Entries taken from a collection
- - -
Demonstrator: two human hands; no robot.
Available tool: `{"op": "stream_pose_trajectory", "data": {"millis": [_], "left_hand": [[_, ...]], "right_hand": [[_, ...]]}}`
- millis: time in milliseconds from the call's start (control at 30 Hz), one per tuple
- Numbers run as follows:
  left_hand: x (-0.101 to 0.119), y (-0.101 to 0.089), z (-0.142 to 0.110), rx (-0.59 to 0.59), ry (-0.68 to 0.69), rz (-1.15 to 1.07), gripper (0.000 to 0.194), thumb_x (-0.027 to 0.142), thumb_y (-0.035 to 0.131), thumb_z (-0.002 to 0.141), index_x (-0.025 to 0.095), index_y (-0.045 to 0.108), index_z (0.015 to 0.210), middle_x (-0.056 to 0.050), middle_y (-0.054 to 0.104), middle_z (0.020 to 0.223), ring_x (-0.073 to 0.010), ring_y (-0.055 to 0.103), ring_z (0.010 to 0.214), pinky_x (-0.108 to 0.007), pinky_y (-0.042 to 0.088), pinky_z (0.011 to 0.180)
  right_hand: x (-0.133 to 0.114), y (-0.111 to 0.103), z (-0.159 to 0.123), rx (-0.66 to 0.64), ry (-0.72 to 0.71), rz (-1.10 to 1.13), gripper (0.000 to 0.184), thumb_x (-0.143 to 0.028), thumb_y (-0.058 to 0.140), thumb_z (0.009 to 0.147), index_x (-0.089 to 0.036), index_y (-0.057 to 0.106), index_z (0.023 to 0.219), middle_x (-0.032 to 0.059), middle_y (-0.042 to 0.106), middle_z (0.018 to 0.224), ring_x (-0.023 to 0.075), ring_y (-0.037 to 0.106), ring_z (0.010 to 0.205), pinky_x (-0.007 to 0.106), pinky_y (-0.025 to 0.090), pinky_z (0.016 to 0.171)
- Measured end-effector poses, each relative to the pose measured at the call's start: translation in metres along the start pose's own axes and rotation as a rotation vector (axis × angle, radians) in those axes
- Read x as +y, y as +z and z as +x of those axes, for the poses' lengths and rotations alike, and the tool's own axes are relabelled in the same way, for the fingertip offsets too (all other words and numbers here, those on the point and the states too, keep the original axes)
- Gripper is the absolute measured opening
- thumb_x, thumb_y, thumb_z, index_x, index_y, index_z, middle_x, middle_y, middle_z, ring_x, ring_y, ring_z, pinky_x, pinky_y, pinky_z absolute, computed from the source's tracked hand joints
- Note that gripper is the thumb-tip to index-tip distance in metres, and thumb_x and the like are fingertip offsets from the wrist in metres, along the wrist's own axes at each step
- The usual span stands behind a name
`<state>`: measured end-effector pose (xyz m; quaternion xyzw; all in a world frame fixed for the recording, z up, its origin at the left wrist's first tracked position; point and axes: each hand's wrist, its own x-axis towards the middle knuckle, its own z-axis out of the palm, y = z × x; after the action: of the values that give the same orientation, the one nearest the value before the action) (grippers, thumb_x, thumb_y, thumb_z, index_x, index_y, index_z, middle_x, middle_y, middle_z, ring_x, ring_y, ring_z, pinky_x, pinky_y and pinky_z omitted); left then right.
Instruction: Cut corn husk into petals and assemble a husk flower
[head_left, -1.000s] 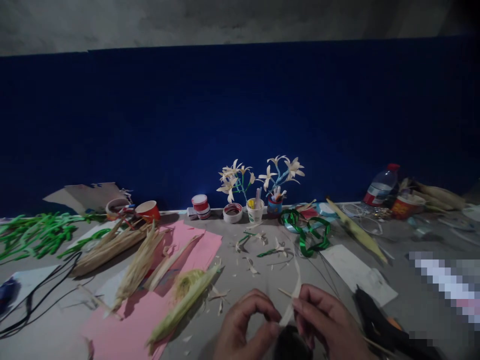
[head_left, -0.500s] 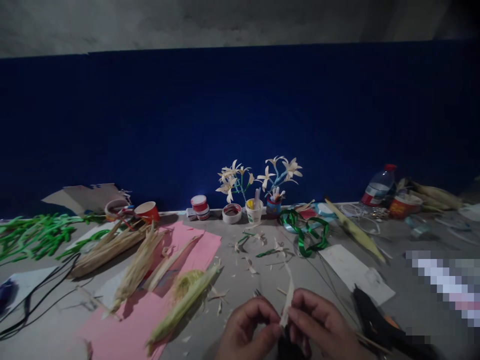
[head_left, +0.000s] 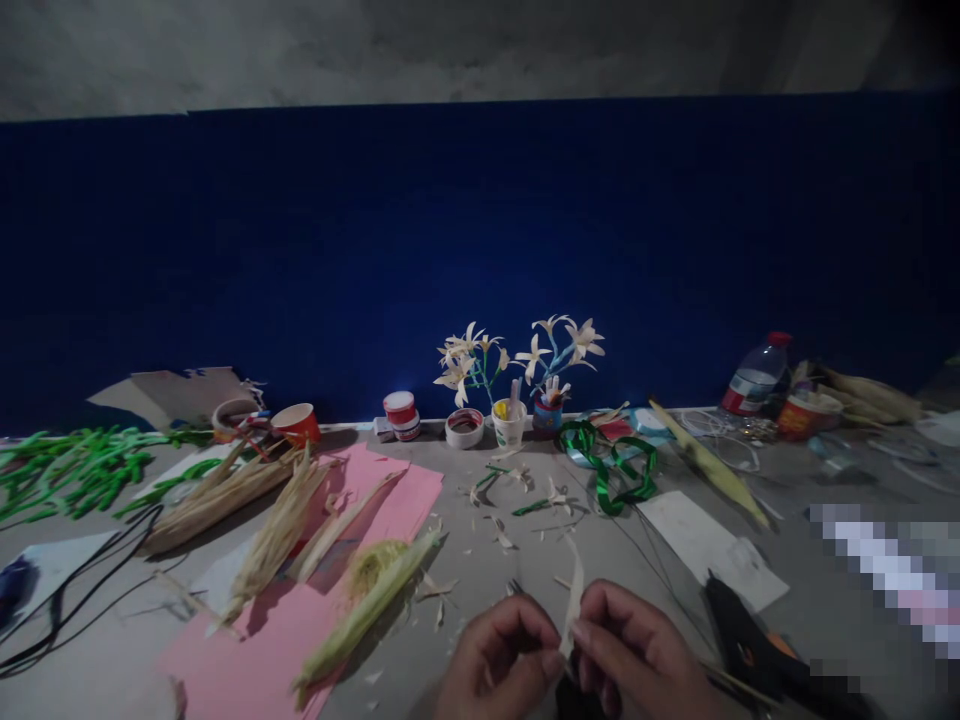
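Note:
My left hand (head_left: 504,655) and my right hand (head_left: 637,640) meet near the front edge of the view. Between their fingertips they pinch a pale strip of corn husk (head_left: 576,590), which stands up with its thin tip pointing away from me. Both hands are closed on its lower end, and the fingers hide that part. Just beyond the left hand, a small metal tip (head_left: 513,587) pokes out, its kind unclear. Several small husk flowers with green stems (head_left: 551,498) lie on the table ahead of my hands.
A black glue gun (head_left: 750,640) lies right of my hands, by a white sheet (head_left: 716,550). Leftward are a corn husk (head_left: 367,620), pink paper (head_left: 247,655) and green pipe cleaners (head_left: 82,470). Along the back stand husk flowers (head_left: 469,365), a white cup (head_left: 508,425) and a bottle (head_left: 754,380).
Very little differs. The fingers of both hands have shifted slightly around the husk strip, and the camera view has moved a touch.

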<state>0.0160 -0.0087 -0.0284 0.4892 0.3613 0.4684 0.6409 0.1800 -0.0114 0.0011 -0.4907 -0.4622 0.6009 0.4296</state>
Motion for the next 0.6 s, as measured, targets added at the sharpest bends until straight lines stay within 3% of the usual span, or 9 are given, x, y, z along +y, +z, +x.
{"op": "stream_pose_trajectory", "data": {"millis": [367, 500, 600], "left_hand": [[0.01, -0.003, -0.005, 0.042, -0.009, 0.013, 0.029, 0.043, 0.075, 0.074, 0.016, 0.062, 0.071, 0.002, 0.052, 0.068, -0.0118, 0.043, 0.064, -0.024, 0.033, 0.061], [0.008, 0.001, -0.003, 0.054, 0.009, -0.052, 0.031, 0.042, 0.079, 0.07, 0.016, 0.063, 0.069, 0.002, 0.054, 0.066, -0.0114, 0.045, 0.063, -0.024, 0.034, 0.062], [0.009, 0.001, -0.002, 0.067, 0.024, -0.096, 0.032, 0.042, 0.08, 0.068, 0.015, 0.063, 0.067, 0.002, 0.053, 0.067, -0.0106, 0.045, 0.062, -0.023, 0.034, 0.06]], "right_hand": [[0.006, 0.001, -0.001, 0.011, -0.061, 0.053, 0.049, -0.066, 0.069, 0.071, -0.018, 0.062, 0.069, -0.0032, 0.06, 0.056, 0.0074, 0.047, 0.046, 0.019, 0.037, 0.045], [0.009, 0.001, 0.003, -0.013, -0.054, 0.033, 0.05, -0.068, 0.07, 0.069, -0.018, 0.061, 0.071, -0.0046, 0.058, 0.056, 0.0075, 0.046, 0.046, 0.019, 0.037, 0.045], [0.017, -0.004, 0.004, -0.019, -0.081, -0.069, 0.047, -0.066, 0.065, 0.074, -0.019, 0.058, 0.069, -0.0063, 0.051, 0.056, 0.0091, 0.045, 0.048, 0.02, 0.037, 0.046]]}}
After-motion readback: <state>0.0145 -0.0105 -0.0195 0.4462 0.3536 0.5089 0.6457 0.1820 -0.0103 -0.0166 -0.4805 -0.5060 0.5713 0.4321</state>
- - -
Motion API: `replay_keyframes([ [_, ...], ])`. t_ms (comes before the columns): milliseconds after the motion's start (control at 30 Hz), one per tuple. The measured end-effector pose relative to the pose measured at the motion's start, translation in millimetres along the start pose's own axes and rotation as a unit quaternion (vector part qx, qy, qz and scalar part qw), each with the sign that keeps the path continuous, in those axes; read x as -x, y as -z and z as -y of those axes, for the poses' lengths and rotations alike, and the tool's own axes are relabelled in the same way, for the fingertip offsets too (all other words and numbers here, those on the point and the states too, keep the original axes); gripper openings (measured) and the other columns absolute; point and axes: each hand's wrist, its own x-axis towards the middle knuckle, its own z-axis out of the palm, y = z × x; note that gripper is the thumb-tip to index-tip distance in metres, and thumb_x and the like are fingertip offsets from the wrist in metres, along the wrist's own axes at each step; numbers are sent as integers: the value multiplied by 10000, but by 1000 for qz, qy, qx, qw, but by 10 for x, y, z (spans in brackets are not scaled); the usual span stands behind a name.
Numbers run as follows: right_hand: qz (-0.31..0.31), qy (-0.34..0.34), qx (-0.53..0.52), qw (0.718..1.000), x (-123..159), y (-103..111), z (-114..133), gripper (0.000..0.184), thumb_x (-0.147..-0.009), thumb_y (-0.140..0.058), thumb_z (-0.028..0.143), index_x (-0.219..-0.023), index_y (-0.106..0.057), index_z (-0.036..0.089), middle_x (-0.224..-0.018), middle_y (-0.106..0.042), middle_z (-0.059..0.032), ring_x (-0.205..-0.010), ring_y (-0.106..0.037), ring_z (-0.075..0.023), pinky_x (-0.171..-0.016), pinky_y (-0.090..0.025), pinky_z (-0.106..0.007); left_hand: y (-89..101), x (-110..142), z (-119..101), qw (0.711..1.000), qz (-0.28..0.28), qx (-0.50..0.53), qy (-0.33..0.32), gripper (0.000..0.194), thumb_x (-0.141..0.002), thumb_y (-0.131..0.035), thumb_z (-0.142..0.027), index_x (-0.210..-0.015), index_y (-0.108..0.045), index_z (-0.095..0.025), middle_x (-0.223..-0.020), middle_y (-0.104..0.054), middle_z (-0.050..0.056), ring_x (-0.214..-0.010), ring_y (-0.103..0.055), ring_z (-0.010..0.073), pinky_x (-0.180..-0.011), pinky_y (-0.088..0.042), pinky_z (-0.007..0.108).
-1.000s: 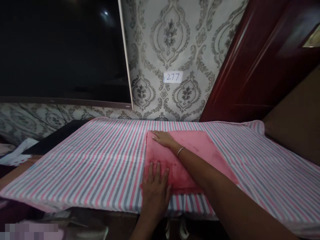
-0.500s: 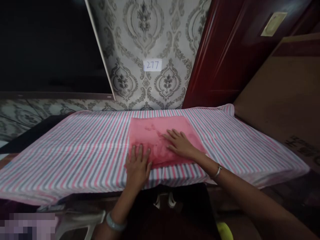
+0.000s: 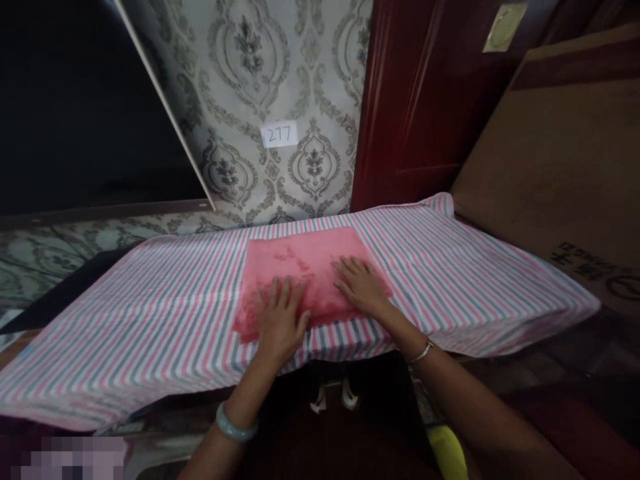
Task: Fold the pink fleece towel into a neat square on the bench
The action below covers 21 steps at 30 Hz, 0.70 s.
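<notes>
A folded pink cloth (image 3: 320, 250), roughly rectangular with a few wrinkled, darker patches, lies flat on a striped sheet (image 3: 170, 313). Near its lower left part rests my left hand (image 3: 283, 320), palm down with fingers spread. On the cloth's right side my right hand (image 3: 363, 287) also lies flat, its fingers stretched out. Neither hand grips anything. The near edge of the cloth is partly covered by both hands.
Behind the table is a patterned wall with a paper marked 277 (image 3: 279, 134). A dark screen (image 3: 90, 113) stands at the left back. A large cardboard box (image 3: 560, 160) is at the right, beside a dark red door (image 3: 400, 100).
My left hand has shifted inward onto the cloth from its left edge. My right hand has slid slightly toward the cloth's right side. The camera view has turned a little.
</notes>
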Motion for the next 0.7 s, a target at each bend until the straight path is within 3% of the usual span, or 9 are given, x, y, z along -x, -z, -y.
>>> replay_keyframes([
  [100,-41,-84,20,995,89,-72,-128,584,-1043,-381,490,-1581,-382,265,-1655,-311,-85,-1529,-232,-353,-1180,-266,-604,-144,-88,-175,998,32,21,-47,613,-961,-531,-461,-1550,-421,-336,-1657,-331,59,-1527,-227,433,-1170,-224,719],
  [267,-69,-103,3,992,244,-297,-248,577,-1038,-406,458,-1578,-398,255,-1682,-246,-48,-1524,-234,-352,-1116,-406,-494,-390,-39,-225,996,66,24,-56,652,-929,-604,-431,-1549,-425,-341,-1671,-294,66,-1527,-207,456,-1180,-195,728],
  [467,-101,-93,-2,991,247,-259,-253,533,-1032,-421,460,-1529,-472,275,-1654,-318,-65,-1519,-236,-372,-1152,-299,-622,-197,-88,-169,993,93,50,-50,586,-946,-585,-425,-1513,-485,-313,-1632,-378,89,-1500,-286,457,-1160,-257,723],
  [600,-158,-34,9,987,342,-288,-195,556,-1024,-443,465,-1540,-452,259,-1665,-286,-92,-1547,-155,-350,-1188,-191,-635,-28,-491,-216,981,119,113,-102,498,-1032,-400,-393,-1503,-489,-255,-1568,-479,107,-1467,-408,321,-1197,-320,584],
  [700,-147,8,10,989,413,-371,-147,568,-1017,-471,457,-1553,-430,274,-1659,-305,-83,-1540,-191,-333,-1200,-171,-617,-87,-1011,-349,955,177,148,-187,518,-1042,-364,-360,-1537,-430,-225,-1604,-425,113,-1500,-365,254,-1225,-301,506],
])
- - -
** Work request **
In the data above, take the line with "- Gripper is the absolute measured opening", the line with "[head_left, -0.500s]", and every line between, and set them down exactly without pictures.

** Task response **
- Gripper is the absolute measured opening
- thumb_x, thumb_y, thumb_z, index_x, index_y, index_z, middle_x, middle_y, middle_z, ring_x, ring_y, ring_z, pinky_x, pinky_y, pinky_z absolute, computed from the source's tracked hand joints
- Note that gripper is the thumb-tip to index-tip distance in metres, and thumb_x and the like are fingertip offsets from the wrist in metres, along the wrist's own axes at each step
- The usual span stands behind a name
`<state>`: measured end-effector pose (xyz m; quaternion xyzw; all in a world frame fixed for the recording, z up, its origin at the left wrist's first tracked position; point and axes: each hand's wrist, its own x-axis towards the middle knuckle, its own z-axis out of the palm, y = z × x; after the action: of the values that give the same orientation, the one nearest the value before the action) (grippers, thumb_x, thumb_y, thumb_z, index_x, index_y, index_z, middle_x, middle_y, middle_z, ring_x, ring_y, ring_z, pinky_x, pinky_y and pinky_z omitted); left then right.
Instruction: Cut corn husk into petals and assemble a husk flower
[head_left, -1.000s] 
[head_left, -0.500s] 

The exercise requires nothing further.